Your goal: Keep every line in which "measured" occurs and drop the rest of the data.
--- Dataset section ---
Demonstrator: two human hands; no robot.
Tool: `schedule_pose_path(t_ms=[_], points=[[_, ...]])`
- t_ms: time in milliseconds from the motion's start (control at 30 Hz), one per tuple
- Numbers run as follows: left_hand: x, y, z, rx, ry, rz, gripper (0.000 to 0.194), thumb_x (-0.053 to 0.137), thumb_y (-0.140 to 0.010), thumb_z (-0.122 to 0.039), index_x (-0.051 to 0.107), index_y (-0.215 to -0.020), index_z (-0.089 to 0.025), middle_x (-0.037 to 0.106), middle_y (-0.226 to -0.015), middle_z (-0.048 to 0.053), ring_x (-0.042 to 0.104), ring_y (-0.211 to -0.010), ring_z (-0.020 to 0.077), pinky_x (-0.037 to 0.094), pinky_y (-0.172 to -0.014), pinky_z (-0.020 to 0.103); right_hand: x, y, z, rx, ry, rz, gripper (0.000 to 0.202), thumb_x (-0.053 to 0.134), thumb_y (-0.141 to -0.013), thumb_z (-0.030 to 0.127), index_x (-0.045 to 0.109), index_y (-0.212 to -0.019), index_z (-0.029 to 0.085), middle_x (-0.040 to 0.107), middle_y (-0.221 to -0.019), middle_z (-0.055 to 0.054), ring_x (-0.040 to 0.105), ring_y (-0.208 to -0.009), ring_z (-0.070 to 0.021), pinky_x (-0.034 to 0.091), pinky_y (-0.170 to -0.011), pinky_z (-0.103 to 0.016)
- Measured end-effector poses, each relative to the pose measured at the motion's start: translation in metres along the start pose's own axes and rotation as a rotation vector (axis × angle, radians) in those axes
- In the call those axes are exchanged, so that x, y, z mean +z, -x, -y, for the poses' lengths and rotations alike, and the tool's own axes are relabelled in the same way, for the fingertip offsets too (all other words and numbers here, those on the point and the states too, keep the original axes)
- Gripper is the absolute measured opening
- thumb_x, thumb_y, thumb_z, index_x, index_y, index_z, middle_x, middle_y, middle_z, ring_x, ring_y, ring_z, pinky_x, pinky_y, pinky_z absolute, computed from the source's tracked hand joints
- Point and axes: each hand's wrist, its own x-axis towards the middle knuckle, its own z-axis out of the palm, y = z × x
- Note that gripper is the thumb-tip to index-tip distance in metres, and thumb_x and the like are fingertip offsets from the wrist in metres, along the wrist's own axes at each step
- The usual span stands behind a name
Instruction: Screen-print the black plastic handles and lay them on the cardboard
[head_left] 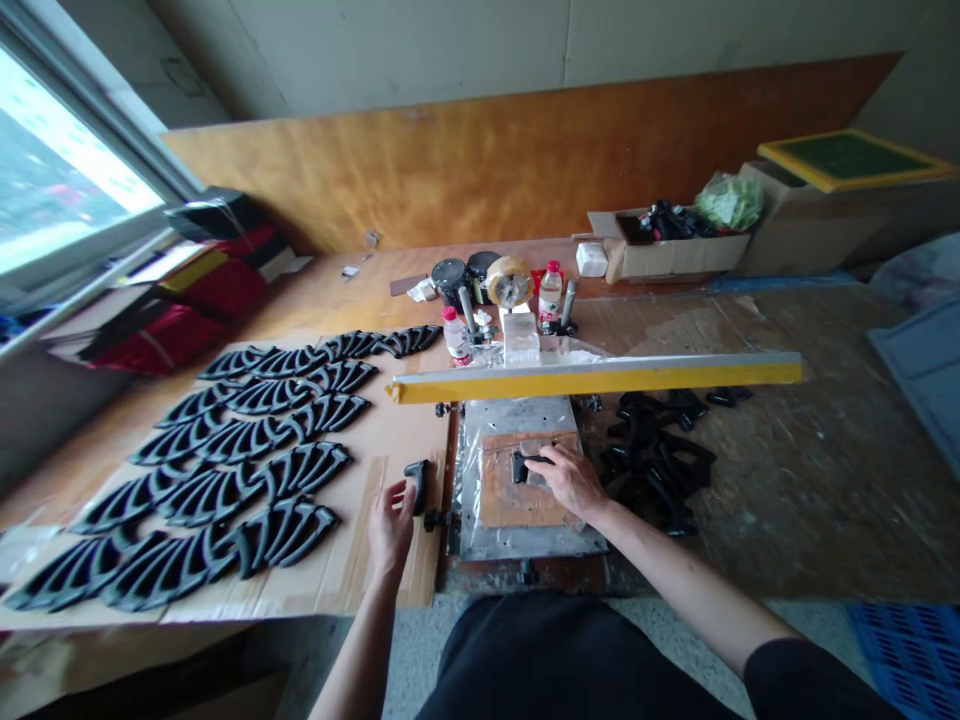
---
Result of the exercise:
- Measured end-effector poses, each relative to the pose measured at the motion's start: translation in metres along the start pose's own axes and rotation as a rotation vector (axis × angle, radians) in those axes
- Gripper is the absolute measured opening

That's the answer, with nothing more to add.